From the records below, transcribe only the lines running from the one with "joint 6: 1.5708" through the one with "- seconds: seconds". Keep both of those end lines.

EXTRACTED INFORMATION section start

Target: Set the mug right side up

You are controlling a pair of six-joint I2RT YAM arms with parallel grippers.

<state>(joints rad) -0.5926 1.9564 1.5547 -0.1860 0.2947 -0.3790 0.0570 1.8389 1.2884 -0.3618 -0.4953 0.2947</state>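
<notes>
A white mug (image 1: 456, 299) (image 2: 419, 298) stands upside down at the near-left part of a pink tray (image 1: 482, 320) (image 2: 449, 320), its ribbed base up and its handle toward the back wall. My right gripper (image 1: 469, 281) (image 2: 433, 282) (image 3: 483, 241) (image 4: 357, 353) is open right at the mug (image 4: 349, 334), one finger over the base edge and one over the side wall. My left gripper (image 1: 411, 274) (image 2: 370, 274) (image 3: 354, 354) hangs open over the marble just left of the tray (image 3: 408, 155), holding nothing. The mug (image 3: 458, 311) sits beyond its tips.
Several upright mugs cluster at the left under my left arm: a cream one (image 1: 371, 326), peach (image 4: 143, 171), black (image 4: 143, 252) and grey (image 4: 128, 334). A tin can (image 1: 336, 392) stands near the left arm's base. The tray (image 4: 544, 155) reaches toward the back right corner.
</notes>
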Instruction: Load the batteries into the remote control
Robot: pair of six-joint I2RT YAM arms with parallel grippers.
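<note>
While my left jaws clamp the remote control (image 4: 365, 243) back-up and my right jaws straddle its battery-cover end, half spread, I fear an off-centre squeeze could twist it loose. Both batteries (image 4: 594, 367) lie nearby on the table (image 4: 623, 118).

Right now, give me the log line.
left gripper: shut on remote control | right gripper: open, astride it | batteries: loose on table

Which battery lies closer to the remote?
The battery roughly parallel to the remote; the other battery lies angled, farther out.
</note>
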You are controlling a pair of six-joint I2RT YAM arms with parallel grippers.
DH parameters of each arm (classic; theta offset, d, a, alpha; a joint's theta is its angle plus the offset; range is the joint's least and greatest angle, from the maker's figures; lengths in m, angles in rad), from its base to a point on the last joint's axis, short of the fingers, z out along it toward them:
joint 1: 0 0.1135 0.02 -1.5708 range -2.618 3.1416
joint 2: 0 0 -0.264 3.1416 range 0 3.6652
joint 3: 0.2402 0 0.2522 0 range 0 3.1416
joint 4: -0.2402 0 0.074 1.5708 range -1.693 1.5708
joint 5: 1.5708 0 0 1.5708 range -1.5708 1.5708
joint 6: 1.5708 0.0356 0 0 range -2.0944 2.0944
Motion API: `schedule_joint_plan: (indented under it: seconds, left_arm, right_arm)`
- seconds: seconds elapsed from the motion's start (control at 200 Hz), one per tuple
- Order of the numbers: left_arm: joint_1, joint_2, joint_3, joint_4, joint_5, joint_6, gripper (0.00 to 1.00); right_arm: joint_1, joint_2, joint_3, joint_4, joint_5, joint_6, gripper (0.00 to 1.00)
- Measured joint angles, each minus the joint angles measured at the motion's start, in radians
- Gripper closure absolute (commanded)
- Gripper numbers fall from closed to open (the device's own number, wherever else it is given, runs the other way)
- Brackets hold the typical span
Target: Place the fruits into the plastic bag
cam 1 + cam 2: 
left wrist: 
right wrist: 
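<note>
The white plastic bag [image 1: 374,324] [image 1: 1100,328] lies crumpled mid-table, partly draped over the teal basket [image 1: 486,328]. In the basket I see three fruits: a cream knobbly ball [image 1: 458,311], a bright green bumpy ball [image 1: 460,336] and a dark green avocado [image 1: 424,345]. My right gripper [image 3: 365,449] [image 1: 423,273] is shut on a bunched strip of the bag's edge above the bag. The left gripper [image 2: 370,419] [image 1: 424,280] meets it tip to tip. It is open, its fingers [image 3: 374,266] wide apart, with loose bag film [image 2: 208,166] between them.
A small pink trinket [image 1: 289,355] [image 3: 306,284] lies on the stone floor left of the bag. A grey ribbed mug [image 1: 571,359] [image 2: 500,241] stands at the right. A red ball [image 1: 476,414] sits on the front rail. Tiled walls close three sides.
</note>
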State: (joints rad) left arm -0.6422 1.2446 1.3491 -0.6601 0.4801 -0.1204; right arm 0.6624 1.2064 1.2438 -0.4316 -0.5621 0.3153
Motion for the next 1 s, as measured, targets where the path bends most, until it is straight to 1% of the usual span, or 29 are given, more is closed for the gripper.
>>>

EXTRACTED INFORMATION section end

REPLY:
joint 6: 1.5708 0.0356 0 0 range -2.0944 2.0944
Motion API: `schedule_joint_plan: (indented under it: seconds, left_arm, right_arm)`
- seconds: seconds elapsed from the motion's start (control at 200 Hz), one per tuple

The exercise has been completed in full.